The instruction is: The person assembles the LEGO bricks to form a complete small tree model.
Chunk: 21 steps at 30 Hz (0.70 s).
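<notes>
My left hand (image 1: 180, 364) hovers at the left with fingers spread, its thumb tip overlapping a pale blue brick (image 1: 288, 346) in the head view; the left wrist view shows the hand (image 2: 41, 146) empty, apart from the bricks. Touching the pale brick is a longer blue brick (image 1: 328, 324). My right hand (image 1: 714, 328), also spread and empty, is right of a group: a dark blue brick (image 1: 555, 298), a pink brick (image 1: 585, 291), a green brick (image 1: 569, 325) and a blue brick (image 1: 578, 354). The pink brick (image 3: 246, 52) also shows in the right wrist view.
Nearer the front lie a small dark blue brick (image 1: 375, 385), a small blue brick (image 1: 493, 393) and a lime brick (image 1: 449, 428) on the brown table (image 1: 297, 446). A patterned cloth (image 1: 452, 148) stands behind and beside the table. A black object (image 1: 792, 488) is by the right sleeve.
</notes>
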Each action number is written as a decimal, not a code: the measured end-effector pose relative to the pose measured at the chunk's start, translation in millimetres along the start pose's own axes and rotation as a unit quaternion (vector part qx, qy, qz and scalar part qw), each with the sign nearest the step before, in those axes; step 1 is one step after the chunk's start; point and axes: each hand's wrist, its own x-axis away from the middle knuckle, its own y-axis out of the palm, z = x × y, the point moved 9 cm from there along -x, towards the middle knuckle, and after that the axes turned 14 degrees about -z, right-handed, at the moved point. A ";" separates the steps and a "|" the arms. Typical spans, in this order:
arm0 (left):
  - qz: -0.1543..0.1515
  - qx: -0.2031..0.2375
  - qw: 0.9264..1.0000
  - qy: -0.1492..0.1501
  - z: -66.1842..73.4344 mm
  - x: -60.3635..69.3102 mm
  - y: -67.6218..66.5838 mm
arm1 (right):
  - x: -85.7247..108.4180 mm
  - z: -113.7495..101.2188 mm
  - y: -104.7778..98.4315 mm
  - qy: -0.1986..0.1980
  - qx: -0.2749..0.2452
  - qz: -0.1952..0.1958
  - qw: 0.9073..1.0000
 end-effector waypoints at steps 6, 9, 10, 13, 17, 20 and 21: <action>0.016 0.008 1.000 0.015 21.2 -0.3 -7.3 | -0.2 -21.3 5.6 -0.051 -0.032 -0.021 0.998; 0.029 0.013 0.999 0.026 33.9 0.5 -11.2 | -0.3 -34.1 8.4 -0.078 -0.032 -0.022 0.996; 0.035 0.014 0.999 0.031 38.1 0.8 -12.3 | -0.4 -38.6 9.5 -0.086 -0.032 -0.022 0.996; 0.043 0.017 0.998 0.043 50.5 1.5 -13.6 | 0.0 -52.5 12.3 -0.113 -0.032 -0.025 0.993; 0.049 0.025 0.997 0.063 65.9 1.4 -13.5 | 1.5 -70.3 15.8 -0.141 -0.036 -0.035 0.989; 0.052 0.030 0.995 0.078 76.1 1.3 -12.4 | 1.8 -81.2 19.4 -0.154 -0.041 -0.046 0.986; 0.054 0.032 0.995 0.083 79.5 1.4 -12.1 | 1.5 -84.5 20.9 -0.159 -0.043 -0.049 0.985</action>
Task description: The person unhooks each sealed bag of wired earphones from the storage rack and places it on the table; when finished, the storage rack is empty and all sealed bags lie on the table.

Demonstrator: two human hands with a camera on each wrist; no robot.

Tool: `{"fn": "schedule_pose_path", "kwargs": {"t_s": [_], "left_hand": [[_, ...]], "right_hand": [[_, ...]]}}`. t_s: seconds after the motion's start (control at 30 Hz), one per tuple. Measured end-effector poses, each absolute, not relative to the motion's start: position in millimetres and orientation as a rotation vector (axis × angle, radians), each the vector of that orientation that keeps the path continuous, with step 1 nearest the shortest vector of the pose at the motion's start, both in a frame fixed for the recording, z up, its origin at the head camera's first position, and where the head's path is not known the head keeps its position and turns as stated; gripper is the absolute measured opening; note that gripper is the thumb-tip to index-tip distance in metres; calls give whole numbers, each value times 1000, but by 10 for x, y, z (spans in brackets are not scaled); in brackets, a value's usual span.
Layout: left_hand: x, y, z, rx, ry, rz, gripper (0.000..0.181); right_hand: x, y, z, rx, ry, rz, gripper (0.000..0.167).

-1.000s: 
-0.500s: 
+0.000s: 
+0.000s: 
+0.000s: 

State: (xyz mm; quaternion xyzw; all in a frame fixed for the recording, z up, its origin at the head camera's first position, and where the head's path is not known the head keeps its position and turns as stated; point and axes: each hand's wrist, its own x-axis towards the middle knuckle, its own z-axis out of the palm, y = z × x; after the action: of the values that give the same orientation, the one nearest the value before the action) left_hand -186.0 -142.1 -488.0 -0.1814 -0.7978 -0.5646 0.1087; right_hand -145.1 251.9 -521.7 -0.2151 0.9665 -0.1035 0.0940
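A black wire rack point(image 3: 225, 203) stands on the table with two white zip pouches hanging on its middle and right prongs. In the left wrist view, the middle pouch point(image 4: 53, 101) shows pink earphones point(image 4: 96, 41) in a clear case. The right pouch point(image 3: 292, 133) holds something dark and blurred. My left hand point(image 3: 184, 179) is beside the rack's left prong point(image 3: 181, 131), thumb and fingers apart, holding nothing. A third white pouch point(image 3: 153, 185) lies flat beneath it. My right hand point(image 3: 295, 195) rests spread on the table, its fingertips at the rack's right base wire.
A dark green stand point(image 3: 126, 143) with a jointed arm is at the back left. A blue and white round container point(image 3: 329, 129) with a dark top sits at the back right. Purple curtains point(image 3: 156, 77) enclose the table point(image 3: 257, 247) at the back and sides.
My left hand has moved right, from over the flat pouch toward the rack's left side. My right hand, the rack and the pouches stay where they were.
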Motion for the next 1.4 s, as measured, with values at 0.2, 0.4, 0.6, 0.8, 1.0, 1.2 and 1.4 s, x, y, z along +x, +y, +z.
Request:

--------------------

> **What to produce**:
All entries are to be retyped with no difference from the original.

> **Exercise solution**:
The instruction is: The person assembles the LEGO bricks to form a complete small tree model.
Chunk: 21 steps at 30 Hz (0.70 s).
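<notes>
My left hand (image 1: 180, 364) hovers at the left with fingers spread, its thumb tip overlapping a pale blue brick (image 1: 288, 346) in the head view; the left wrist view shows the hand (image 2: 41, 146) empty, apart from the bricks. Touching the pale brick is a longer blue brick (image 1: 328, 324). My right hand (image 1: 714, 328), also spread and empty, is right of a group: a dark blue brick (image 1: 555, 298), a pink brick (image 1: 585, 291), a green brick (image 1: 569, 325) and a blue brick (image 1: 578, 354). The pink brick (image 3: 246, 52) also shows in the right wrist view.
Nearer the front lie a small dark blue brick (image 1: 375, 385), a small blue brick (image 1: 493, 393) and a lime brick (image 1: 449, 428) on the brown table (image 1: 297, 446). A patterned cloth (image 1: 452, 148) stands behind and beside the table. A black object (image 1: 792, 488) is by the right sleeve.
</notes>
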Each action number is written as a decimal, not a code: the measured end-effector pose relative to the pose measured at the chunk's start, translation in millimetres along the start pose's own axes and rotation as a unit quaternion (vector part qx, qy, qz and scalar part qw), each with the sign nearest the step before, in those axes; step 1 is one step after the chunk's start; point and axes: each hand's wrist, its own x-axis away from the middle knuckle, its own y-axis out of the palm, z = x × y, the point moved 9 cm from there along -x, towards the middle knuckle, and after that the axes turned 14 degrees about -z, right-handed, at the moved point. A ";" separates the steps and a "|" the arms. Typical spans, in this order:
arm0 (left):
  - qz: -0.1543..0.1515
  - qx: -0.2031..0.2375
  - qw: 0.9264..1.0000
  - qy: -0.1492..0.1501
  - z: -66.1842..73.4344 mm
  - x: -60.3635..69.3102 mm
  - y: -67.6218..66.5838 mm
arm1 (right):
  - x: -85.7247..108.4180 mm
  - z: -113.7495..101.2188 mm
  - y: -104.7778..98.4315 mm
  - qy: -0.1986..0.1980
  - qx: -0.2749..0.2452
  - qz: -0.1952..0.1958
  - qw: 0.9073..1.0000
 end-effector waypoints at steps 6, 9, 10, 13, 17, 20 and 21: <action>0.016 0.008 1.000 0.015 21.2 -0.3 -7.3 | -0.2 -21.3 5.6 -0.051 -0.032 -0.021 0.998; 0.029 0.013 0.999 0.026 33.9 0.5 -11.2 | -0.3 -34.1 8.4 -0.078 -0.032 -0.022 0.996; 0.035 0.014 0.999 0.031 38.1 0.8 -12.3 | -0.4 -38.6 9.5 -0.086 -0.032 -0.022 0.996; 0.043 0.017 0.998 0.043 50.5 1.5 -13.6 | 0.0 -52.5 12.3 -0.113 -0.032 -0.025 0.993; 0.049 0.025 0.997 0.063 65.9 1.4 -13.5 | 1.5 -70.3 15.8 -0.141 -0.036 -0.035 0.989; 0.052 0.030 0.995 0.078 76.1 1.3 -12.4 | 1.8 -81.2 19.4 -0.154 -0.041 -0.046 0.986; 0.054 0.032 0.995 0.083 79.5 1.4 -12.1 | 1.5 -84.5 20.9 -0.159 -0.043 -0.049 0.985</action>
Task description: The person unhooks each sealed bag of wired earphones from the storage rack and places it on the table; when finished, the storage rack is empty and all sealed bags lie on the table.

Demonstrator: two human hands with a camera on each wrist; no robot.

Tool: `{"fn": "schedule_pose_path", "kwargs": {"t_s": [_], "left_hand": [[_, ...]], "right_hand": [[_, ...]]}}`. t_s: seconds after the motion's start (control at 30 Hz), one per tuple. Measured end-effector poses, each absolute, not relative to the motion's start: position in millimetres and orientation as a rotation vector (axis × angle, radians), each the vector of that orientation that keeps the path continuous, with step 1 nearest the shortest vector of the pose at the motion's start, both in a frame fixed for the recording, z up, its origin at the head camera's first position, and where the head's path is not known the head keeps its position and turns as stated; gripper is the absolute measured opening; note that gripper is the thumb-tip to index-tip distance in metres; calls give whole numbers, each value times 1000, but by 10 for x, y, z (spans in brackets are not scaled); in brackets, a value's usual span.
Layout: left_hand: x, y, z, rx, ry, rz, gripper (0.000..0.181); right_hand: x, y, z, rx, ry, rz, gripper (0.000..0.167).

-1.000s: 
-0.500s: 
+0.000s: 
+0.000s: 
+0.000s: 

State: (xyz mm; quaternion xyzw; all in a frame fixed for the recording, z up, its origin at the head camera's first position, and where the head's path is not known the head keeps its position and turns as stated; point and axes: each hand's wrist, its own x-axis towards the middle knuckle, its own z-axis out of the palm, y = z × x; after the action: of the values that give the same orientation, the one nearest the value before the action) left_hand -186.0 -142.1 -488.0 -0.1814 -0.7978 -0.5646 0.1087; right_hand -145.1 251.9 -521.7 -0.2151 0.9665 -0.1035 0.0940
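A black wire rack point(image 3: 225, 203) stands on the table with two white zip pouches hanging on its middle and right prongs. In the left wrist view, the middle pouch point(image 4: 53, 101) shows pink earphones point(image 4: 96, 41) in a clear case. The right pouch point(image 3: 292, 133) holds something dark and blurred. My left hand point(image 3: 184, 179) is beside the rack's left prong point(image 3: 181, 131), thumb and fingers apart, holding nothing. A third white pouch point(image 3: 153, 185) lies flat beneath it. My right hand point(image 3: 295, 195) rests spread on the table, its fingertips at the rack's right base wire.
A dark green stand point(image 3: 126, 143) with a jointed arm is at the back left. A blue and white round container point(image 3: 329, 129) with a dark top sits at the back right. Purple curtains point(image 3: 156, 77) enclose the table point(image 3: 257, 247) at the back and sides.
My left hand has moved right, from over the flat pouch toward the rack's left side. My right hand, the rack and the pouches stay where they were.
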Motion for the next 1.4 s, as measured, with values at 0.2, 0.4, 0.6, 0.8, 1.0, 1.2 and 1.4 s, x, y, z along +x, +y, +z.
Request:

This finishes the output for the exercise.